This post is somewhat belated. The 8th Annual Land Policy Conference was held by the Lincoln Institute of Land Policy in Cambridge, MA in early June, and this year’s topic was Education, Land, and Location.
Eric Hanushek, an educational and urban economist from Stanford, was the keynote speaker where he gave an overview of research that he had conducted for the OECD that identified a economic benefit to the United States of somewhere in the range of $40-50 trillion dollars (in present terms) associated with closing the achievement gap between minority and white students in America.

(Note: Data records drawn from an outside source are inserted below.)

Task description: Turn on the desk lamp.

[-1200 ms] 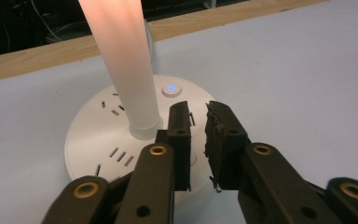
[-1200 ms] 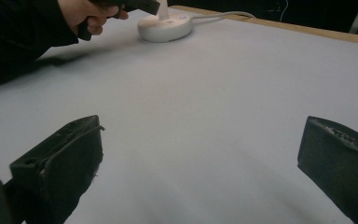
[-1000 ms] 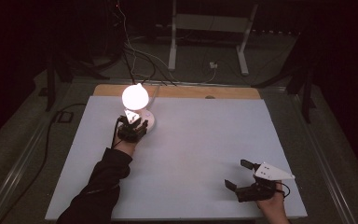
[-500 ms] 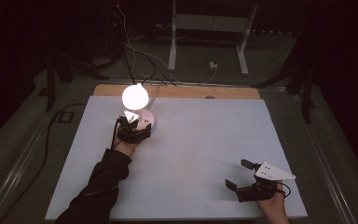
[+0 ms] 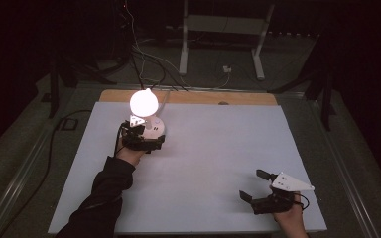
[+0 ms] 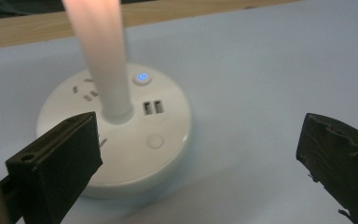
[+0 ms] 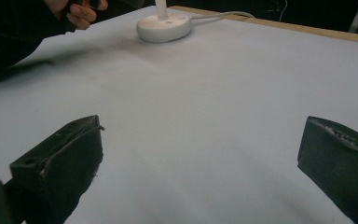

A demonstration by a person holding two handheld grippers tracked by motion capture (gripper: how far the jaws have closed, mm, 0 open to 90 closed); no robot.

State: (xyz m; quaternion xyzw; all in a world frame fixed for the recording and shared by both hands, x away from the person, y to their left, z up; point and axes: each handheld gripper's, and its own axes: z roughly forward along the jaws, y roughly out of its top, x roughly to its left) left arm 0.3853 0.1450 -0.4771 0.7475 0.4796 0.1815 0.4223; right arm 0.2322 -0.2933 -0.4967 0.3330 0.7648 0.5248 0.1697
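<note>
White and lit, the lamp (image 5: 145, 115) stands near the table's (image 5: 213, 163) far left corner, unmoved from a second ago. My left gripper (image 6: 200, 154) hangs just before its base, jaws wide, empty; its view shows a glowing blue button (image 6: 141, 76). My right gripper (image 5: 259, 188) rests open by the near right corner.

Round white plastic lamp base (image 6: 121, 140) with a small blue-lit power button (image 6: 141, 77) beside its white stem; glowing white globe bulb (image 5: 144, 102) above the base; pale blue-grey tabletop sheet (image 5: 218, 163) under the base; light wooden strip (image 5: 248, 98) behind it; black jaws on both grippers.
</note>
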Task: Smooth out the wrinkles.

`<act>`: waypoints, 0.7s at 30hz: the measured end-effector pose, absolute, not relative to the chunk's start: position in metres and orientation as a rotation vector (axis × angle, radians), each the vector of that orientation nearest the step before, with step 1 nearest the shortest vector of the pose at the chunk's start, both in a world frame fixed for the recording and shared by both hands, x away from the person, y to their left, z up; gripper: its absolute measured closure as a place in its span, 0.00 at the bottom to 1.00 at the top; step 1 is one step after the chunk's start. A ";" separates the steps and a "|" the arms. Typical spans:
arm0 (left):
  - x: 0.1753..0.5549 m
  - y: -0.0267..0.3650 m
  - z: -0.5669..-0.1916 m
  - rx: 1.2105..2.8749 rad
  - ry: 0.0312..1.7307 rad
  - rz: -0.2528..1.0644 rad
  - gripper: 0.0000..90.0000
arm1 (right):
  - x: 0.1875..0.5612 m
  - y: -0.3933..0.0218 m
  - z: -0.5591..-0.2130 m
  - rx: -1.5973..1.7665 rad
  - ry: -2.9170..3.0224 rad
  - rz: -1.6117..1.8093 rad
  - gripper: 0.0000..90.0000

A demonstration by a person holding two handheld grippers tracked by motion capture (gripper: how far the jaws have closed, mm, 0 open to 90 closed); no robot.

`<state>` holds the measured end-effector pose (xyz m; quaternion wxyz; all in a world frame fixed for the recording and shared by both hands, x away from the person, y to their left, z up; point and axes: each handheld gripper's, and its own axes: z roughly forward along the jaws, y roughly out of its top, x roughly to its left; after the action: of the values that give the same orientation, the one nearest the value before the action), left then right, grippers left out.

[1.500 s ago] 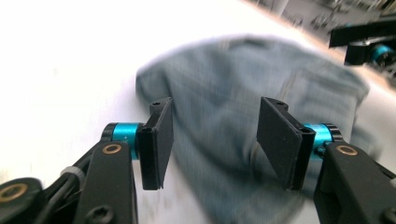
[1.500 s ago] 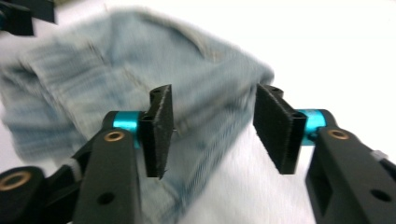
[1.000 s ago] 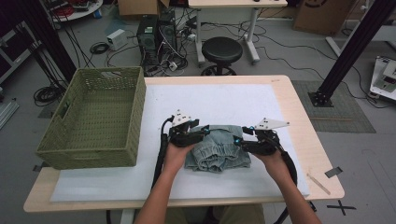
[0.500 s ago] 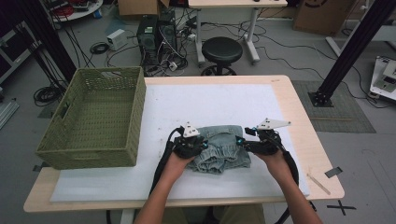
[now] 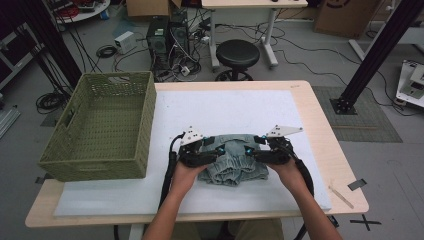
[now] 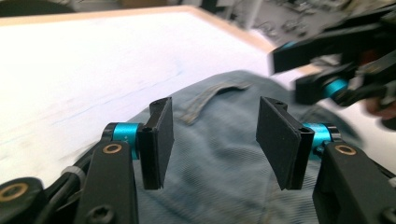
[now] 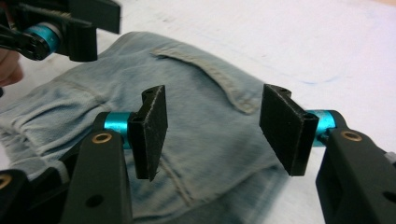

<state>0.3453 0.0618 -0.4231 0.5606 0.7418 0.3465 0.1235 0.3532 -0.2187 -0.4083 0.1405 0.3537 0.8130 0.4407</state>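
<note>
A folded light-blue denim garment [image 5: 233, 161] lies on the white mat near the table's front edge. My left gripper [image 5: 214, 152] rests at its left side. Its jaws have just been opening and stand apart over the denim [image 6: 215, 112] with no cloth pinched between the pads. My right gripper [image 5: 252, 151] sits at the garment's right side, also open, its pads hovering over a pocket seam [image 7: 210, 88] and gripping nothing. The two grippers point toward each other across the cloth. The left gripper view catches the right gripper [image 6: 327, 70] at upper right.
A green woven basket [image 5: 100, 125] stands at the table's left. The white mat [image 5: 235, 107] stretches behind the denim. A wooden stick [image 5: 341, 194] and a bit of black tape [image 5: 357, 184] lie near the right front corner. A stool [image 5: 237, 52] and cables are on the floor beyond.
The left hand has shifted slightly toward the person along the denim's left side, and the cloth there looks more bunched in. The right hand has stayed put.
</note>
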 end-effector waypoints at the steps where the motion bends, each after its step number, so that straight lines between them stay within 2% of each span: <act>1: 0.345 0.058 -0.426 1.776 0.806 0.276 0.53 | 0.353 -0.216 -0.410 1.012 2.366 1.259 0.48; 4: 0.345 0.053 -0.435 1.849 0.812 0.278 0.53 | 0.354 -0.208 -0.416 0.984 2.422 1.199 0.49; 12: 0.339 0.052 -0.445 1.892 0.861 0.292 0.54 | 0.355 -0.217 -0.438 0.934 2.475 1.142 0.49; 21: 0.335 0.049 -0.445 1.939 0.881 0.293 0.56 | 0.352 -0.219 -0.440 0.868 2.498 1.085 0.50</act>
<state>0.3353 0.0487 -0.4453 0.4758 0.7933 0.3605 0.1197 0.3524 -0.2194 -0.4399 0.1412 0.3006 0.8652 0.3757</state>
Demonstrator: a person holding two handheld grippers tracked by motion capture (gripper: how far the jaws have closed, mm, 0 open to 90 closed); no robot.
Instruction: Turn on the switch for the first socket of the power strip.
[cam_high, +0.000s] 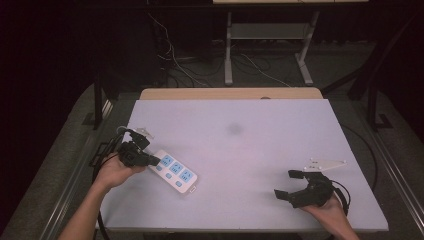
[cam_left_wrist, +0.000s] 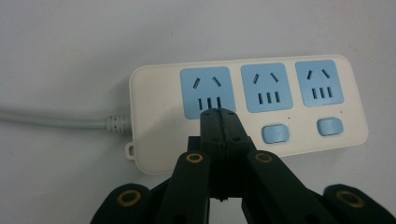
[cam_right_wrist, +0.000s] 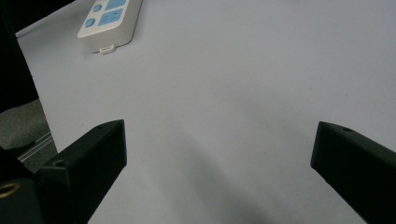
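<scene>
A white power strip with three blue sockets and blue switches lies on the left of the white table top, its far end visible in the right gripper view. My left gripper is shut, jaws pressed together, with the tips over the strip just below the first socket, where they hide that socket's switch. Two other switches show to the right. My right gripper rests at the front right of the table, open and holding nothing.
The strip's grey cable runs off its end toward the table's left edge. A wooden table edge lies behind the white top. Beyond it on the floor are metal stand legs and loose cables.
</scene>
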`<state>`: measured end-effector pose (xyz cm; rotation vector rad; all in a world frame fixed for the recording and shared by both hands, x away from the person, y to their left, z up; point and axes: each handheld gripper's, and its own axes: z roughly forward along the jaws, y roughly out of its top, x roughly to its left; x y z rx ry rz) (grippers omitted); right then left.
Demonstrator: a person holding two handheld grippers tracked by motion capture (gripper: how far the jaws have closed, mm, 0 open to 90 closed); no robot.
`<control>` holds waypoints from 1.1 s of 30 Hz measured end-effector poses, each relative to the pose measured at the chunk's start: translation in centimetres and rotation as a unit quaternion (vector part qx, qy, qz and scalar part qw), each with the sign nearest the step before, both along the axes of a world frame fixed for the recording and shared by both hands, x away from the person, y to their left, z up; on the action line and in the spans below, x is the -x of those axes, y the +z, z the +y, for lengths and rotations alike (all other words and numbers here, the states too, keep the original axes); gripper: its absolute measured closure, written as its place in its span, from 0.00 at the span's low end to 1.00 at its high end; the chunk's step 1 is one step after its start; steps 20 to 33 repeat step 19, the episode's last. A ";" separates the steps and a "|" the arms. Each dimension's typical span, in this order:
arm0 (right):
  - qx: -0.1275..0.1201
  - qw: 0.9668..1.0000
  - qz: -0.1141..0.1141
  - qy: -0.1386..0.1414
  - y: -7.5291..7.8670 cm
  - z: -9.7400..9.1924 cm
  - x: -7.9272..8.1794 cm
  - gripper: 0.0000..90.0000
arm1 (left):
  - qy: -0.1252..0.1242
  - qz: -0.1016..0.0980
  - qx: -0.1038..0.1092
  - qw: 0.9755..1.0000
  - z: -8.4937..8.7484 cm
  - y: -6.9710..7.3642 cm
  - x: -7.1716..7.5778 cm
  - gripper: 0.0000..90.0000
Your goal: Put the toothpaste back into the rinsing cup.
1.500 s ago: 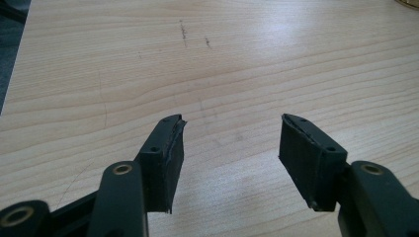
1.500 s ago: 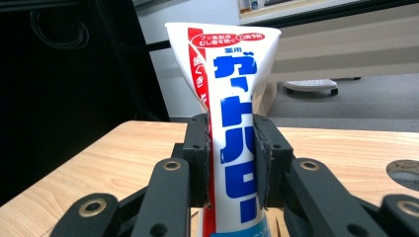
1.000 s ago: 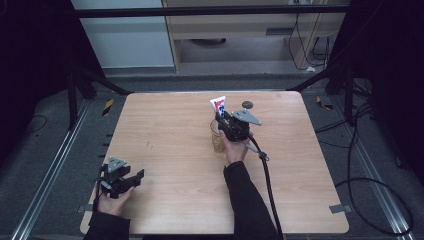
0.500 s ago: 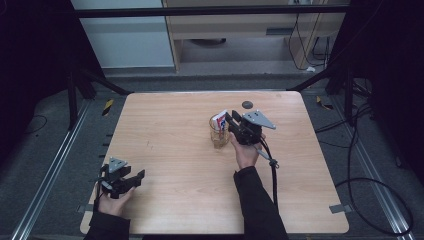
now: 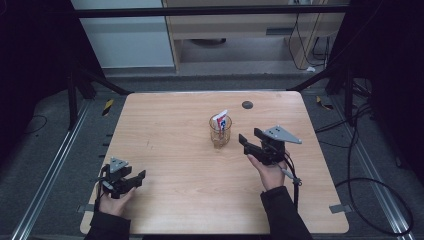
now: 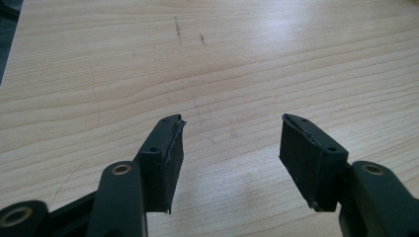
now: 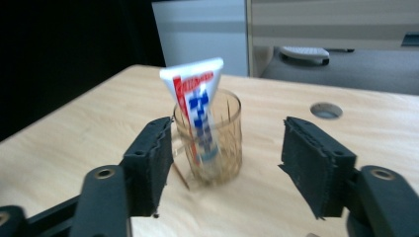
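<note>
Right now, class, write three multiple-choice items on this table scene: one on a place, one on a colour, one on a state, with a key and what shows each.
1. Where is the tube?
A. flat on the table
B. standing in the glass
C. between the left gripper's jaws

2. What colours are printed on the white tube?
A. red and blue
B. green and yellow
C. black and orange

3. How does the right gripper stand?
A. shut on the glass
B. shut on the tube
C. open, apart from the glass

Key: 1 B, the tube leans upright inside the glass near the table middle. 2 A, the right gripper view shows red lettering and blue marks. 3 C, its jaws have just been opening, nothing lies between them, and the high view shows bare wood between it and the glass.
</note>
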<state>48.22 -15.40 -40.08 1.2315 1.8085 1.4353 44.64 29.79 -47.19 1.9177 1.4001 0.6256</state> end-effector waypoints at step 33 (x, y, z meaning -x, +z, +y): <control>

The rest of the conference was made up of thorough discussions of national and international research on how land policy and education are inter-related. Presenters (and chapters in the upcoming volume) will provide a vast overview on some relatively traditional research topics – including how school quality is capitalized in home values and why people without children in schools still support taxes for education (the answer is that it supports home value and community quality according to William Fischel’s “Home-Voter Hypothesis). The conference papers also covered how newer policies like school choice and residential mobility programs affect individual outcomes in education and the labor market. While there was some disagreement on the topic, choice and mobility might contribute to further inequality – but this could be just a short term effect. There were also great papers on homeschooling, the role of segregation in educational outcomes, and how school choice affects municipal transportation costs.
I was encouraged to see urban economics, urban planning, education policy, and land policy being discussed in nuanced and innovative ways! I learned a lot at the conference and the work of the scholars at the Lincoln Conference has influenced by dissertation.